The only evidence offered was that produced by the workman-plaintiff. The workman had been employed slightly more than two months by his employer at the time of injury on December 16, 1958, although he had worked for the same employer as a stevedore for some time in 1942 or 1943. Immediately preceding the employment engaged in at the time of injury he had been some four months in the service of a different employer. The greater part of his life had been spent as a resident of the area, Port Arthur, where he was working when injured.

While under the interrogation of his counsel he was asked if he had checked with friends and acquaintances to ascertain whether or not a stevedore in that area, performing work similar to that he was doing when injured, had worked as much as 210 *666 days in the year preceding the date of injury. He answered, “I checked, but I didn’t find anybody”. He also said the persons he talked to did not work 210 days during the period inquired about, and that he did not know or hear of anyone employed in that time period for that number of days. The chief accountant for his employer testified that none of the employees, doing work similar to that of this workman, were on the job as much as 210 days during the year preceding injury.

Only slight evidence is required to sustain the jury’s verdict upon the two issues submitted. Texas Employers’ Insurance Association v.

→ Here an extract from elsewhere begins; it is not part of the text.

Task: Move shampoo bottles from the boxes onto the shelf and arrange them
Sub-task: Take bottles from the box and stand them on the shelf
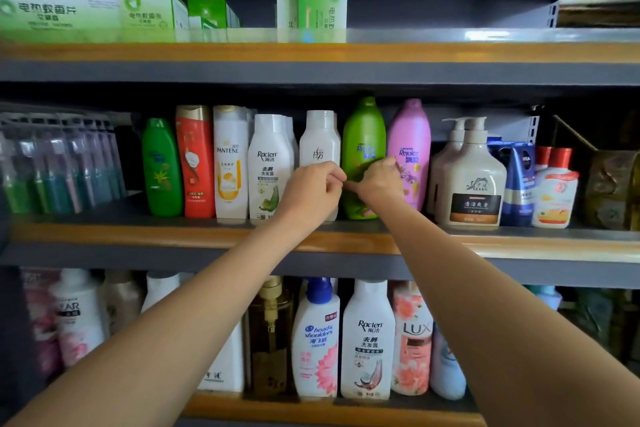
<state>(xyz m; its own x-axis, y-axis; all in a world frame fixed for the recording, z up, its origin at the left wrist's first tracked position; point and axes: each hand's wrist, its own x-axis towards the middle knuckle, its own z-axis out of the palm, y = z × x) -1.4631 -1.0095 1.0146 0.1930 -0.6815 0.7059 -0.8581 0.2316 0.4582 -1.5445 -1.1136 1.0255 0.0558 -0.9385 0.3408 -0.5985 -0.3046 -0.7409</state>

English, 368 S.W.2d 120, Ct.Civ.App.1963, writ ref., n. r. e.; St. Paul Mercury Insurance Company v. Jackman, 331 S.W.2d 253, Tex.Civ.App.1960, writ ref., n. r. e.; I. C. T. Insurance Company v. Wineman, 308 S.W.2d 549, Tex.Civ.App.1957, writ ref., n. r. e.; Transport Insurance Co. v. Co ssaboon, 291 S.W.2d 746, Tex.Civ.App.1956, writ ref., n. r. e. The workman’s connection with the industry, his long residence in the area, and probable familiarity with workmen following the longshoremen’s vocation, in the absence of a motive for failure would warrant the jury in giving weight and credence to his testimony that there was no other workman of the same class in the area who had worked in similar employment 210 days in the year preceding the date of injury. This evidence is superficial, still there is no other evidence tending to refute or discount it. Under the circumstances, it is sufficient to support the jury’s findings. A very recent case having a similar factual basis is Travelers’ Insurance Company v. Marmolego, 374 S.W.2d 280, Ct.Civ.App.1963; see also Southern Underwriters v. Boswell, 141 S.W.2d 442, Ct.Civ.App.1950; American General Ins. Co. v. Hightower, 279 S.W.2d 397, Ct.Civ.App.1955, writ ref., n. r. e.

SECOND GROUP
“POINT OF ERROR NUMBER THREE. The trial court erred in including in the submission of Special Issue No. 6, which issue inquired as to the duration of any total loss of the use of plaintiff’s left leg, the instruction to ‘answer by giving the number of weeks, not exceeding two hundred weeks’, for the reason that by so doing, the court informed the jury of the effect of their verdict of the judgment to be rendered by the court.
“POINT OF ERROR NUMBER FOUR. That the trial court erred in overruling Defendant’s objections to the submission of the said Special Issue No. 6.
“POINT OF ERROR NUMBER FIVE. That the trial court erred in the submission of special issue No. 10, which inquired as to the duration of any partial loss of the use of plaintiff’s left leg, the instruction to ‘Answer by giving the number of weeks, not exceeding two hundred weeks’, for the reason that by so doing the court informed the jury of the effect of their verdict on the judgment to be rendered by the court.
“POINT OF ERROR NUMBER SIX. That the trial court erred in overruling defendant’s objections to the submission of Special Issue No. 10.”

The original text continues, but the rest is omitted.